The previously presented HAZOP secondary keywords are generic keywords used in process industries with the addition of the last four keywords introduced in Redmill et al. (1999) where HAZOP for software is presented. These four keywords were introduced in order to analyze the timing aspect of software. It was decided not to alter the presented set of secondary keywords. There are other sets of keywords that could be used, e.g. the guide words from the SHARD method proposed by Pumfrey (1999), however, the aim of this paper is to investigate how the well known HAZOP method can influence events identification.
Input & output data—relates to objects that are exchanged between external actors and the system;
System data—relates to objects already stored in the system;
Time—relates to the “moment of time” when a step is being executed (e.g., dependencies between actions, pre- and post- conditions of actions); it does not relate to non-functional aspects such as performance (e.g. response time) or security (user session timeout).
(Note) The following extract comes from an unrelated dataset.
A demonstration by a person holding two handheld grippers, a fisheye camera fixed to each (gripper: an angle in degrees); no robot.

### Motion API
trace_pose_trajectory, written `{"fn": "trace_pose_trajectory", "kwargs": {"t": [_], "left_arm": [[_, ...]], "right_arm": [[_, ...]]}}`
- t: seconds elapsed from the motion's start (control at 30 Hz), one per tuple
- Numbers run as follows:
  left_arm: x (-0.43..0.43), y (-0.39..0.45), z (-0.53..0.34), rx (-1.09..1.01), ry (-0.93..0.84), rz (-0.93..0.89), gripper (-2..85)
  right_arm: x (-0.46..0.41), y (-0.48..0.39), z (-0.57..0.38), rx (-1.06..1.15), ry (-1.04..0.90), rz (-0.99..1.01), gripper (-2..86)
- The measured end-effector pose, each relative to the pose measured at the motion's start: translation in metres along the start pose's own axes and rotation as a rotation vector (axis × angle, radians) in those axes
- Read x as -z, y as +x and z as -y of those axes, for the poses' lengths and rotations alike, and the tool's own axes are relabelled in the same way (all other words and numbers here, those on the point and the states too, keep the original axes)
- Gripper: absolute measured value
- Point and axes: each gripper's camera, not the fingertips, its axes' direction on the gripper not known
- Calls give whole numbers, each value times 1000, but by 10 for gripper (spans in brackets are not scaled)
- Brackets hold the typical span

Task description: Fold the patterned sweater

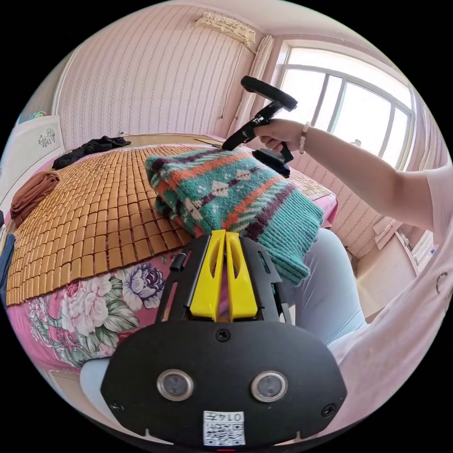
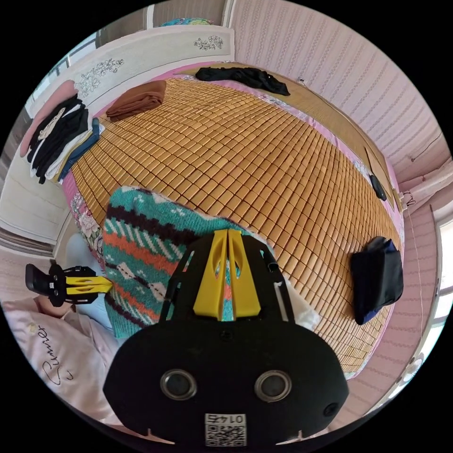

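The patterned sweater [image 1: 226, 193], teal with orange, purple and white bands, lies folded into a thick bundle at the near edge of the bamboo mat [image 1: 94, 217], its ribbed hem hanging off the bed. My left gripper [image 1: 225, 233] is shut, yellow tips just short of the sweater's near edge. A hand holds the right gripper [image 1: 264, 122] above the bundle's far side. In the right gripper view, the right gripper [image 2: 228, 232] is shut over the sweater [image 2: 141, 255]. The left gripper [image 2: 109, 283] points at its edge from the left.
On the mat [image 2: 264, 155] lie a folded brown garment [image 2: 139, 99], a black garment [image 2: 240, 78] at the far end and a dark blue bundle [image 2: 377, 278]. A stack of clothes [image 2: 61, 137] sits by the headboard. The person's legs [image 1: 325, 292] stand against the floral bed edge [image 1: 94, 302].
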Motion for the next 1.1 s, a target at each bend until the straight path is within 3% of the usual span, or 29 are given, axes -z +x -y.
{"fn": "trace_pose_trajectory", "kwargs": {"t": [0.23, 0.37, 0.53, 0.73, 0.9, 1.1], "left_arm": [[-3, -32, -2, 48, 11, -50, -2], [21, -76, -8, 254, 117, -155, 78], [21, -118, -10, 386, 163, -125, 153], [-19, -154, -1, 489, 58, -227, 201], [-27, -179, 2, 507, 39, -268, 209], [-40, -197, 10, 503, 24, -320, 201]], "right_arm": [[-38, 20, 11, 13, -76, -82, -5], [4, 68, -36, -39, 114, 44, 6], [33, 141, -132, -169, 359, 199, 156], [-34, 206, -194, -277, 216, 454, 262], [-86, 222, -207, -240, 159, 655, 231], [-125, 243, -215, -251, 233, 899, 209]]}}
To check the completeness of the above set of primary keywords, a small empirical study has been performed. 300 use-case events have been investigated by experts in the field, and it was possible to present each of them as a pair of one of the proposed primary keywords and standard secondary keywords; thus, one can assume that the proposed set of primary keywords is complete. Since the set of primary keywords consists of only 3 elements, it is easy to memorize them; therefore there is no need to include them as a checklist during the review process.
4 Experimental Evaluation of Individual Reviews
In order to evaluate the process of events identification in use cases, we decided to conduct a series of controlled experiments.
The goal of the experiments was to analyze H4U and ad hoc use-case events identification; for the purpose of evaluation; with respect to their review speed and accuracy; from the point of view of both students and experienced IT professionals; in the context of a controlled experiment performed at university and in industry.
The first experiment (Experiment 1) was conducted in academic settings to investigate how the structured and ad hoc approaches to events identification support the work of students of software engineering.
The second experiment (Experiment 2) was conducted with the participation of professionals, in order to observe how the methods affect the work of experienced reviewers who work professionally on software development.
Both experiments were conducted according to the same design; therefore, we will present the details only in the description of Experiment 1, and discuss the differences in the description of Experiment 2. The results of both experiments were independently analyzed by two researchers. Every disagreement was discussed until a decision about the problematic element was made.
4.1 Empirical Approximation of Maximal Set of Events
In order to be able to analyze and interpret the results of the experiments a maximal set of all possible events in the software requirements specification being an object of the experiments has to be agreed. After removing irrelevant events, such a set is to be used to assess the accuracy of events identification process. The procedure of removing irrelevant events will be discussed in the following sections.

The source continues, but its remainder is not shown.